Iranians History  –  The Islamic and the pre-Islamic world have both provided national symbols for Iran, and these have come in conflict in recent years.  Mohammad Reza Pahlavi, the shah, tried to make the twenty-five-hundred-year-old monarchy itself a central symbol of Iranian life. A series of public protests on the throne took place at regular intervals from the 1890s to the 1970s. These protests regularly involved religious leaders and continued throughout the reign of the Pahlavi dynasty.

Therefore, Iranians divide their country’s history before & after the Revolution of 1979, when the spiritual leader Ayatollah Khomeini took over and Iran became more Islamic.

I visited Tehran as a child in 1970, when Shah Pahlavi was ruling the country. Tehran felt like a modern European city with the locals dressed elegantly in western outfits and very different to the neighbouring Iraq where most women were in barakah (covered from head to foot in black). I saw my first snow there. Overnight almost a foot of snow had fallen but by 9am the city council had cleared all the roads and life was working as normal. I visited my first stage Burlesque. I have not been back, but I am sure there are some changes in 50 years!


Thanks Emma, Barbara and Najma – what a fabulous diary and what wonderful insights… We’d love to have other guest entries in the diary so a plea to everyone – please feel free to add anything at all – it gives us a wonderful variety, as you see.
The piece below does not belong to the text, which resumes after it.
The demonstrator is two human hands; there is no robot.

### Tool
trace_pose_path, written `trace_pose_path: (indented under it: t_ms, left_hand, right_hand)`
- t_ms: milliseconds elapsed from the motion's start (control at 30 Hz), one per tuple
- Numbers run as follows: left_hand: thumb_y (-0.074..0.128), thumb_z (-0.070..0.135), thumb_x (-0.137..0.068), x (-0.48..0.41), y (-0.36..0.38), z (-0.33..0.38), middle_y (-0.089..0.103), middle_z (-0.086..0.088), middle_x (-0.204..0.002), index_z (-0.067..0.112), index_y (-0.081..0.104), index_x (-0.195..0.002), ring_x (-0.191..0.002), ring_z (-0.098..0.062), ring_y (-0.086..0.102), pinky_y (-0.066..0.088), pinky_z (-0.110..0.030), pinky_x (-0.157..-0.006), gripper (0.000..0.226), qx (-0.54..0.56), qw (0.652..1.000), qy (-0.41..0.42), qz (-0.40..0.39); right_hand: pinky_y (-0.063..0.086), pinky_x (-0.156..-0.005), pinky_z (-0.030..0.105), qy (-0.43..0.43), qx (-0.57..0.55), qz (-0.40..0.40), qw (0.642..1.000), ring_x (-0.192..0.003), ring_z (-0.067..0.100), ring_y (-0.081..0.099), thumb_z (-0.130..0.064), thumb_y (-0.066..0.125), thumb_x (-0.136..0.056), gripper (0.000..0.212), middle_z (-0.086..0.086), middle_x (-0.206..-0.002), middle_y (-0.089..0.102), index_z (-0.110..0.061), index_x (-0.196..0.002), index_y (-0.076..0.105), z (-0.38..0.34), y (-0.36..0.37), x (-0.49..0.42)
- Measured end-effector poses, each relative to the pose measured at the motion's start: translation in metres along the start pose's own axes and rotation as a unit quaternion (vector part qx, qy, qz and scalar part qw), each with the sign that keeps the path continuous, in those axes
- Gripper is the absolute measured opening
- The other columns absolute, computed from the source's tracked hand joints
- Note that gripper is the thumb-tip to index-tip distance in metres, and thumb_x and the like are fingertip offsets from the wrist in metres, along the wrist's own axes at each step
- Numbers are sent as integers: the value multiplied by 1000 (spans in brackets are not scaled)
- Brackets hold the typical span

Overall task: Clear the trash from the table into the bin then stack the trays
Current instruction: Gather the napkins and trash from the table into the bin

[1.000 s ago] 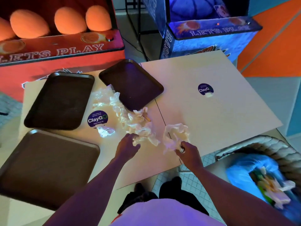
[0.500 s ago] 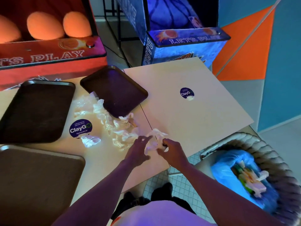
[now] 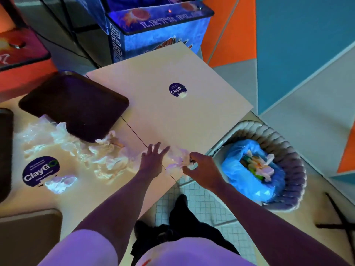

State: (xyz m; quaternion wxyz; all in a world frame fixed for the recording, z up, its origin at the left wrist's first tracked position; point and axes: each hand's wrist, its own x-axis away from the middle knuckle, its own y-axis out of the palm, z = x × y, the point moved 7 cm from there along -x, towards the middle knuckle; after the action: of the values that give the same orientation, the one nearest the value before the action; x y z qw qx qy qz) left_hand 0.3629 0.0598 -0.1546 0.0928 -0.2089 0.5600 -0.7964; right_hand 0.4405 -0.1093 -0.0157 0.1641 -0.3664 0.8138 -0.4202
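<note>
My right hand (image 3: 199,166) pinches a crumpled white paper wad (image 3: 177,159) at the table's near edge, just left of the bin. My left hand (image 3: 152,160) hovers beside the wad with fingers spread. More crumpled paper and clear plastic (image 3: 80,148) lies strewn left of my hands, and a small wad (image 3: 60,182) sits by a round sticker. A dark tray (image 3: 76,106) lies behind the trash. Two other trays show only in part: one at the left edge (image 3: 5,150), one at the bottom left (image 3: 28,233). The rope-sided bin (image 3: 288,164) has a blue liner and holds trash.
The beige table (image 3: 172,116) carries two round ClayGo stickers (image 3: 177,89), the far one with a small white scrap beside it. Arcade basketball machines (image 3: 157,25) stand behind the table. Tiled floor and my dark shoes (image 3: 178,212) show below the table edge.
The view has swung right toward the bin. My right hand has drawn the wad rightward to the table edge, and my left hand has opened and spread its fingers.
</note>
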Motion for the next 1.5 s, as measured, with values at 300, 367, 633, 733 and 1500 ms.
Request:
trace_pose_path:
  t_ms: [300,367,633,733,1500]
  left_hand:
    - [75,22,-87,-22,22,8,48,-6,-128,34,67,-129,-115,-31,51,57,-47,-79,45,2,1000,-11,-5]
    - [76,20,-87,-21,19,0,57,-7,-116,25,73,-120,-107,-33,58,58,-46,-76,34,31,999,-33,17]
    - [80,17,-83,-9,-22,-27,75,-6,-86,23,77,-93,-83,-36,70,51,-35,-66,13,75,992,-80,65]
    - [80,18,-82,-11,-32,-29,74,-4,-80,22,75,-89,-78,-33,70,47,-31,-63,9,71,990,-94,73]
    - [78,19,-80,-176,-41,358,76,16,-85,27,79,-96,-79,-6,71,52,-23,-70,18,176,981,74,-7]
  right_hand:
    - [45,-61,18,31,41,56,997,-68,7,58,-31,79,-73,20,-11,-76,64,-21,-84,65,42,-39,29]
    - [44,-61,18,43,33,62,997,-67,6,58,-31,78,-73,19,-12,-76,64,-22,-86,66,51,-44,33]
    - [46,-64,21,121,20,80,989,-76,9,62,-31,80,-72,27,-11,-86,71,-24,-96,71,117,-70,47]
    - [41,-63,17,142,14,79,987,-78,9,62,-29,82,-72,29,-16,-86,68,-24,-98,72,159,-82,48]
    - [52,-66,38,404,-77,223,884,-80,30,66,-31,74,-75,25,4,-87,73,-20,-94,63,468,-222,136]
Our teams have been getting a move on this week – maybe it was the thought of the snow that Najma mentioned but whatever the reason we’ve logged an additional 668 miles this week – fabulous! Fundraising has slowed right down with nothing added for a number of weeks now, so maybe a bit of  a push in that direction…?

Have a great week and thanks again to our guest diarists Emma, Barbara and Najma!